> **Task**: Output the data below in full, character for character.

+++

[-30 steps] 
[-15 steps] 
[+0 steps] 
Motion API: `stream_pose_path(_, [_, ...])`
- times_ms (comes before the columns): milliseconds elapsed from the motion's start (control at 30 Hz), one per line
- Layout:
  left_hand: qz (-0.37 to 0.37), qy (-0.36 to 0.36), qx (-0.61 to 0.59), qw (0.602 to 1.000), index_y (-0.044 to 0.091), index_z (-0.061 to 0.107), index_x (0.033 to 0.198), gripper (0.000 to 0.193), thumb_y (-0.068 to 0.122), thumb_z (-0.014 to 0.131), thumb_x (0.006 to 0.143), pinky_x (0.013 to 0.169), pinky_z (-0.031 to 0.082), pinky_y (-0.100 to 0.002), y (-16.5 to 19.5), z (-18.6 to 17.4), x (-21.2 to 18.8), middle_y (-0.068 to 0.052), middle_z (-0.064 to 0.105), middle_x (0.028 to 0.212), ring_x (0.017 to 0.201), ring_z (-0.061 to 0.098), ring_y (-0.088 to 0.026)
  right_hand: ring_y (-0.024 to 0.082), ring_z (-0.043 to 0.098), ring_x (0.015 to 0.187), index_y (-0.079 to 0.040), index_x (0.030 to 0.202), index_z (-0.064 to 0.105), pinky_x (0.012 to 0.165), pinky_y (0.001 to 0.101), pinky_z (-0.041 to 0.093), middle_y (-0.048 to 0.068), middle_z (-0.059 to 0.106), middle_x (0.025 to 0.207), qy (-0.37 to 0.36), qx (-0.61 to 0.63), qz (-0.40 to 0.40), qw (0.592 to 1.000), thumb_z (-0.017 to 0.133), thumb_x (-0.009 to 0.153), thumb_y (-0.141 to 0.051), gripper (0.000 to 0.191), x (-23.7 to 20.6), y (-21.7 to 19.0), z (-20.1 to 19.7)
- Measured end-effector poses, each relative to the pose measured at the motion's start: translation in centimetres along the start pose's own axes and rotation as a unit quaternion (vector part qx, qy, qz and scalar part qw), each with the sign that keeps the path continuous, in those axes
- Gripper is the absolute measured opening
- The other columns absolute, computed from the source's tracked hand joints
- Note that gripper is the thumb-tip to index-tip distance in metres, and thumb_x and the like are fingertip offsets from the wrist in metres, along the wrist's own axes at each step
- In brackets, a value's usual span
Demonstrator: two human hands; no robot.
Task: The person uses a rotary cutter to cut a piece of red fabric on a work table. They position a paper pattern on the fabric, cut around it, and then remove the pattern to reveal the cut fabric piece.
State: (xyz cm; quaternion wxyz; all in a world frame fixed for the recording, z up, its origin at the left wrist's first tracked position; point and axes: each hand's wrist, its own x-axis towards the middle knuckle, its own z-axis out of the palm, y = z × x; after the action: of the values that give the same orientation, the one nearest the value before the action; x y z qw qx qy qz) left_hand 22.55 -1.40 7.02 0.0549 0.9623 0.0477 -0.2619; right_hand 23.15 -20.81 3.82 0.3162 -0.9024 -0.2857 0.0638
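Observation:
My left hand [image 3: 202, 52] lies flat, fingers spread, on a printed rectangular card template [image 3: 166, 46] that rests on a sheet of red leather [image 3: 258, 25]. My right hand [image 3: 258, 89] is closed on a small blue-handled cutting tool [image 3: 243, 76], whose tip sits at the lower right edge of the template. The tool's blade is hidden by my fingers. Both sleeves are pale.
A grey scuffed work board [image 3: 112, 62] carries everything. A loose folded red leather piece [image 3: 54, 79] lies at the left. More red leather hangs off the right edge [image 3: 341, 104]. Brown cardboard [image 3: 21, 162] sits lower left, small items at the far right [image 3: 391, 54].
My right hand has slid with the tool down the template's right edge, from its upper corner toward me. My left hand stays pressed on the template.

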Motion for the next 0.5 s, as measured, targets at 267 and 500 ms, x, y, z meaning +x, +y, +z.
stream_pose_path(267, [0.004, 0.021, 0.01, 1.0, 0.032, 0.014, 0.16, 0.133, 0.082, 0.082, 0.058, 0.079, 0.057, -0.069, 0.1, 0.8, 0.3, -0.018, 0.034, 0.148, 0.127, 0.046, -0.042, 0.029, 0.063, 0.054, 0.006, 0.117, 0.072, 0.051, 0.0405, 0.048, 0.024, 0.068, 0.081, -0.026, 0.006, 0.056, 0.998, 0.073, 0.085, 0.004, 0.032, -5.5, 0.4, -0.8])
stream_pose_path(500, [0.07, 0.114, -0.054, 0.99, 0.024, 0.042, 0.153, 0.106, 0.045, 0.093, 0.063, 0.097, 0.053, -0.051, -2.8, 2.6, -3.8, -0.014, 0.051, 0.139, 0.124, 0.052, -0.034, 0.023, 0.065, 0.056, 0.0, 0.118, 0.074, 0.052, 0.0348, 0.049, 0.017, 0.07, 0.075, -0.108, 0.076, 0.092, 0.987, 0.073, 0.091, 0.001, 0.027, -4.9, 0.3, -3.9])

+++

> **Task result**:
[-30 steps] 
[-15 steps] 
[+0 steps] 
Motion API: `stream_pose_path(_, [_, ...])`
- times_ms (comes before the columns): milliseconds elapsed from the motion's start (control at 30 Hz), one per line
- Layout:
  left_hand: qz (-0.37 to 0.37), qy (-0.36 to 0.36), qx (-0.61 to 0.59), qw (0.602 to 1.000), index_y (-0.044 to 0.091), index_z (-0.061 to 0.107), index_x (0.033 to 0.198), gripper (0.000 to 0.193), thumb_y (-0.068 to 0.122), thumb_z (-0.014 to 0.131), thumb_x (0.006 to 0.143), pinky_x (0.013 to 0.169), pinky_z (-0.031 to 0.082), pinky_y (-0.100 to 0.002), y (-16.5 to 19.5), z (-18.6 to 17.4), x (-21.2 to 18.8), middle_y (-0.068 to 0.052), middle_z (-0.064 to 0.105), middle_x (0.028 to 0.212), ring_x (0.017 to 0.201), ring_z (-0.061 to 0.098), ring_y (-0.088 to 0.026)
  right_hand: ring_y (-0.024 to 0.082), ring_z (-0.043 to 0.098), ring_x (0.015 to 0.187), index_y (-0.079 to 0.040), index_x (0.030 to 0.202), index_z (-0.064 to 0.105), pinky_x (0.012 to 0.165), pinky_y (0.001 to 0.101), pinky_z (-0.041 to 0.093), middle_y (-0.048 to 0.068), middle_z (-0.059 to 0.106), middle_x (0.025 to 0.207), qy (-0.37 to 0.36), qx (-0.61 to 0.63), qz (-0.40 to 0.40), qw (0.592 to 1.000), thumb_z (-0.017 to 0.133), thumb_x (-0.009 to 0.153), thumb_y (-0.141 to 0.051), gripper (0.000 to 0.191), x (-23.7 to 20.6), y (-21.7 to 19.0), z (-20.1 to 19.7)
- Measured end-effector poses, each relative to the pose measured at the motion's start: translation in centimetres along the start pose's own axes and rotation as a unit quaternion (vector part qx, qy, qz and scalar part qw), each with the sign that keeps the path continuous, in those axes
- Gripper is the absolute measured opening
- The other columns absolute, computed from the source's tracked hand joints
- Note that gripper is the thumb-tip to index-tip distance in metres, and thumb_x and the like are fingertip offsets from the wrist in metres, along the wrist's own axes at each step
- In brackets, a value's usual span
Demonstrator: two human hands; no robot.
Task: The person uses a rotary cutter to cut a piece of red fabric on a work table. They position a paper pattern on the fabric, cut around it, and then remove the pattern to reveal the cut fabric piece.
State: (xyz cm; quaternion wxyz; all in a world frame fixed for the recording, z up, its origin at the left wrist's first tracked position; point and axes: each hand's wrist, its own x-axis towards the middle knuckle, its own z-axis out of the palm, y = z × x; after the action: of the values that give the same orientation, the one nearest the value before the action; x y z qw qx qy qz) left_hand 22.55 -1.40 7.02 0.0549 0.9623 0.0477 -0.2619; right_hand 23.15 -20.81 3.82 0.3162 -0.9024 -0.2857 0.0638
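Observation:
My left hand [image 3: 202, 52] lies flat, fingers spread, on a printed rectangular card template [image 3: 166, 46] that rests on a sheet of red leather [image 3: 258, 25]. My right hand [image 3: 258, 89] is closed on a small blue-handled cutting tool [image 3: 243, 76], whose tip sits at the lower right edge of the template. The tool's blade is hidden by my fingers. Both sleeves are pale.
A grey scuffed work board [image 3: 112, 62] carries everything. A loose folded red leather piece [image 3: 54, 79] lies at the left. More red leather hangs off the right edge [image 3: 341, 104]. Brown cardboard [image 3: 21, 162] sits lower left, small items at the far right [image 3: 391, 54].
My right hand has slid with the tool down the template's right edge, from its upper corner toward me. My left hand stays pressed on the template.
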
Motion for the next 0.5 s, as measured, targets at 267 and 500 ms, x, y, z meaning +x, +y, +z.
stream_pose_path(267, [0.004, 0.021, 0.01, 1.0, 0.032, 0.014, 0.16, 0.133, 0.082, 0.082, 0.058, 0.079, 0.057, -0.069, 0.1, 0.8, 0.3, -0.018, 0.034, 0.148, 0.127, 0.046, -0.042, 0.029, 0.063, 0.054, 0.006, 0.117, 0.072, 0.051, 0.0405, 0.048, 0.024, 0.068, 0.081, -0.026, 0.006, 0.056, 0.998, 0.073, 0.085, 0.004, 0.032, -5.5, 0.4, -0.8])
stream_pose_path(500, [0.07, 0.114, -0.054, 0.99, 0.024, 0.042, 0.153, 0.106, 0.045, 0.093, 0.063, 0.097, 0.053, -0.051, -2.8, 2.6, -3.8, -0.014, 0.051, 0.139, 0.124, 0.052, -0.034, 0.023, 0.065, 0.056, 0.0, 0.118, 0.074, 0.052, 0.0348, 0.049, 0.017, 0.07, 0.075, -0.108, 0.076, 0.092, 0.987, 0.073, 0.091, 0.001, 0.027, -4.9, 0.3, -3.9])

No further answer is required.